L'infarctus du myocarde, communément appelé « crise cardiaque », correspond à la mort d'une partie du muscle cardiaque (myocarde) par manque d'oxygénation, le plus souvent liée à l'obstruction brutale d'une artère coronaire par un caillot sanguin. Il s'agit d'une urgence cardiovasculaire majeure, nécessitant une prise en charge rapide afin de limiter l'étendue des lésions et préserver la fonction cardiaque.
Causes et mécanisme
Dans la grande majorité des cas, l'infarctus du myocarde résulte de la rupture d'une plaque d'athérome au sein d'une artère coronaire. Cette rupture entraîne la formation d'un caillot sanguin (thrombus) qui obstrue partiellement ou totalement l'artère, interrompant l'apport en sang et en oxygène au muscle cardiaque en aval. Sans reperfusion rapide, les cellules cardiaques commencent à mourir en quelques dizaines de minutes, d'où l'importance capitale de la rapidité de la prise en charge.
Symptômes
L'infarctus du myocarde se manifeste classiquement par une douleur thoracique intense, souvent décrite comme une sensation d'oppression ou de serrement, pouvant irradier vers le bras gauche, la mâchoire, le dos ou l'épigastre. Cette douleur peut s'accompagner de sueurs, de nausées, d'essoufflement, d'une sensation de malaise général ou d'angoisse. Chez certains patients, notamment les femmes, les personnes âgées ou les diabétiques, les symptômes peuvent être plus atypiques (fatigue intense, gêne épigastrique, essoufflement isolé), rendant le diagnostic parfois plus difficile.
Facteurs de risque
Les facteurs de risque de l'infarctus du myocarde sont ceux du risque cardiovasculaire en général : hypertension artérielle, diabète, excès de cholestérol, tabagisme, sédentarité, surpoids, stress chronique, ainsi que l'âge, le sexe masculin et les antécédents familiaux de maladie coronarienne précoce.
Diagnostic
Le diagnostic repose en premier lieu sur l'électrocardiogramme (ECG), qui permet d'identifier des anomalies évocatrices d'un infarctus et d'orienter en urgence vers une prise en charge adaptée. Le dosage sanguin de la troponine, marqueur de souffrance du muscle cardiaque, confirme le diagnostic. Une coronarographie est ensuite réalisée pour visualiser précisément l'artère obstruée et permettre son traitement.
Traitement
La prise en charge de l'infarctus du myocarde vise avant tout à rétablir le plus rapidement possible la circulation sanguine dans l'artère obstruée.
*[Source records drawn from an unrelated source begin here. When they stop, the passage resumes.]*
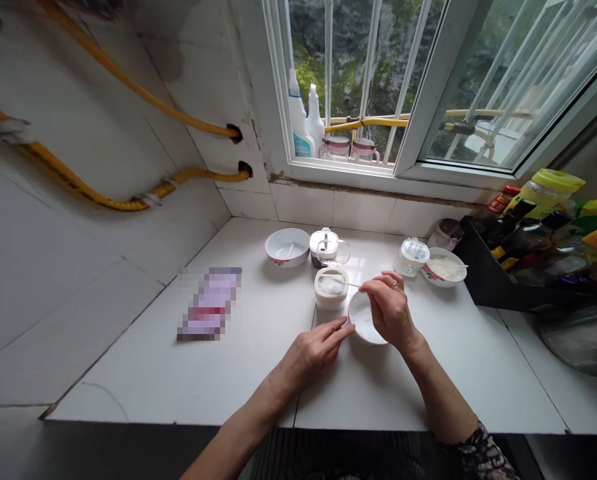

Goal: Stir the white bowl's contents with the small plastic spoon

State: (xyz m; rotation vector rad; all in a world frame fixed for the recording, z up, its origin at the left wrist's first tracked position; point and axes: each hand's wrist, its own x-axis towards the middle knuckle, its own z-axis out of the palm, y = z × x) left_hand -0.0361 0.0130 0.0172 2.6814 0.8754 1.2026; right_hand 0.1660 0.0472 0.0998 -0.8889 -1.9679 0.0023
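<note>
My right hand (391, 310) pinches the thin handle of a small white spoon (351, 285). The spoon's far end reaches into an open seasoning jar (330, 300) holding white powder or grains, its clear lid (334, 252) flipped up at the back. Just below my right hand sits a white bowl (363, 323) with a pink rim, partly covered by that hand; its inside looks white. With fingers stretched out, my left hand (321, 345) touches the left side of this bowl's rim. Its thumb is hidden.
Behind the jar stand a flowered bowl (287, 248) and another lidded jar (324, 241). To the right are a clear-lidded jar (412, 257), a bowl of white powder (444, 268) and a black rack (493, 273) of bottles. A blurred purple item (211, 303) lies left.
</note>
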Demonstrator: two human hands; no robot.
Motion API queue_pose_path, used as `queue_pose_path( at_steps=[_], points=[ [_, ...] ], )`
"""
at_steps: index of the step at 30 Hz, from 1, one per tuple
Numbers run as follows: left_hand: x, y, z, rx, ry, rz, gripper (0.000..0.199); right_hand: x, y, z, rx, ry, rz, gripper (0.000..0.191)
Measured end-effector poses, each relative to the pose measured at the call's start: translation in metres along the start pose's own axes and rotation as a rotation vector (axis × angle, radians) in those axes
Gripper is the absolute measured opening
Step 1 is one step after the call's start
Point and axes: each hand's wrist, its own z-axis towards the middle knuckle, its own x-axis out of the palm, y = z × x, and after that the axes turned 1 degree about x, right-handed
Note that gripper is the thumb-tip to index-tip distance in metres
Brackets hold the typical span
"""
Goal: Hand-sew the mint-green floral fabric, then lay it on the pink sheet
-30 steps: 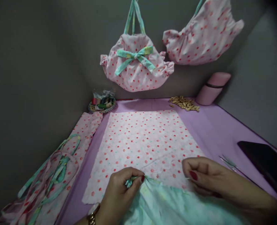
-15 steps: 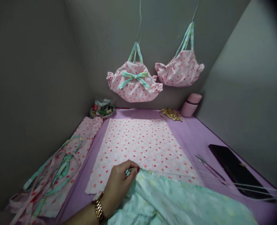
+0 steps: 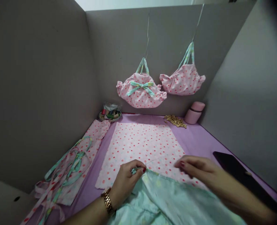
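Observation:
My left hand (image 3: 129, 176), with a gold watch on its wrist, pinches the edge of the mint green cloth (image 3: 176, 200) between thumb and fingers. A thin needle (image 3: 146, 165) seems to stick up at those fingertips. My right hand (image 3: 197, 167) is above the cloth's right part, apart from the left hand. Its fingers are bent together and blurred; anything between them is too small to make out. Under both hands a pink dotted cloth (image 3: 140, 140) lies flat on the purple table cover (image 3: 194, 137).
Two pink dotted bags (image 3: 144, 98) (image 3: 184, 82) hang at the back wall. Behind are a sewing basket (image 3: 110, 115), peanuts (image 3: 176, 121) and a pink flask (image 3: 194, 113). Tangled straps (image 3: 75, 168) lie on folded cloth at left; a black phone (image 3: 237, 172) is at right.
My right hand has come into view from the right. My left hand keeps its pinch on the mint cloth. The view has tilted up, and the scissors at right no longer show.

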Motion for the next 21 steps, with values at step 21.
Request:
queue_pose_path(
  at_steps=[21],
  points=[
    [0.002, 0.009, 0.01, -0.257, 0.191, -0.112, 0.02, 0.091, -0.039, 0.068, 0.343, 0.185, 1.055, 0.022]
  ],
)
Cela passe le plus souvent par une angioplastie coronaire en urgence, consistant à désobstruer l'artère à l'aide d'un ballonnet et à la maintenir ouverte grâce à la pose d'un stent. Un traitement médicamenteux (antiagrégants plaquettaires, anticoagulants, bêtabloquants, statines) est associé pour limiter le risque de récidive et protéger le cœur.
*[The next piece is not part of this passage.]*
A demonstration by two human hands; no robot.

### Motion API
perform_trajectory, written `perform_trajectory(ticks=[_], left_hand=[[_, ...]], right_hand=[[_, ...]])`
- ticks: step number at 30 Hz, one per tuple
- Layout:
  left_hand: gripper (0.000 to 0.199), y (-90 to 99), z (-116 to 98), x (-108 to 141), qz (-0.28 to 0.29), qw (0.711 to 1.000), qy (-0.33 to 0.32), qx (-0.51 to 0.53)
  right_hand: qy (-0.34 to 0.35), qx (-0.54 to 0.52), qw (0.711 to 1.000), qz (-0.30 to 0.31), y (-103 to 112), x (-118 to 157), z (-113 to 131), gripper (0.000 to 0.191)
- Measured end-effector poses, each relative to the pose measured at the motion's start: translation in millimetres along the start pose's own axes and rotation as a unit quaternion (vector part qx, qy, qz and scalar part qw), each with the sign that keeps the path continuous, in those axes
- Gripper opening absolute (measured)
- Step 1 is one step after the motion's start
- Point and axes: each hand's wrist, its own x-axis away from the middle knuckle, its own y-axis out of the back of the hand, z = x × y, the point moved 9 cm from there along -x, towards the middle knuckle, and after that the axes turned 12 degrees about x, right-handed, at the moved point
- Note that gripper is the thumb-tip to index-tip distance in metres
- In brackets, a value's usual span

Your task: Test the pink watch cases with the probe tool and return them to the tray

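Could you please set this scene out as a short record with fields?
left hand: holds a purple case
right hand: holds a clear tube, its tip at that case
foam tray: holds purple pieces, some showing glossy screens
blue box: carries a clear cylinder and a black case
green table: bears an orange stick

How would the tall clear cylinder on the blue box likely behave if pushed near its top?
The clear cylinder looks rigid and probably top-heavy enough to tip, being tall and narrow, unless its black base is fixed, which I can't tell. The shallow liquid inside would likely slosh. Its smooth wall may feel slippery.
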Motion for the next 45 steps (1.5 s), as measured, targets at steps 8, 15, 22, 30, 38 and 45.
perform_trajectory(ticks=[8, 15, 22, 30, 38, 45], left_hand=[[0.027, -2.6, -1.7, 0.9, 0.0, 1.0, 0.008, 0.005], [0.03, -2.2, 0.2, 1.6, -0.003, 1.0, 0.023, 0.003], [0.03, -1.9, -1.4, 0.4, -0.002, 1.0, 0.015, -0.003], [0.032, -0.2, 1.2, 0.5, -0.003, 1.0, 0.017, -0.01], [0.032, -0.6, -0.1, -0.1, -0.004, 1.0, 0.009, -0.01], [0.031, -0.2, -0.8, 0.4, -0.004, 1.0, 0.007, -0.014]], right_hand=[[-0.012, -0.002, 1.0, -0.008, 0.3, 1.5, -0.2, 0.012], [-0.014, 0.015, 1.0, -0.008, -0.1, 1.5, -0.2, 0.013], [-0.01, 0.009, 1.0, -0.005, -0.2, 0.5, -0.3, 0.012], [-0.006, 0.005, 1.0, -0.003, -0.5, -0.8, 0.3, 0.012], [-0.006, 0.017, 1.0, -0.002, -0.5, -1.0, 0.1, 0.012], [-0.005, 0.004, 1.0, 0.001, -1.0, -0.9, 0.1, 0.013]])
Suites et prévention secondaire
Après un infarctus, une réadaptation cardiaque est généralement proposée afin d'accompagner la récupération physique et psychologique du patient. Un suivi cardiologique régulier, associé à une prise en charge rigoureuse des facteurs de risque cardiovasculaire (arrêt du tabac, contrôle de la tension artérielle, du diabète et du cholestérol, activité physique adaptée), est essentiel pour prévenir la récidive et préserver la santé cardiovasculaire à long terme.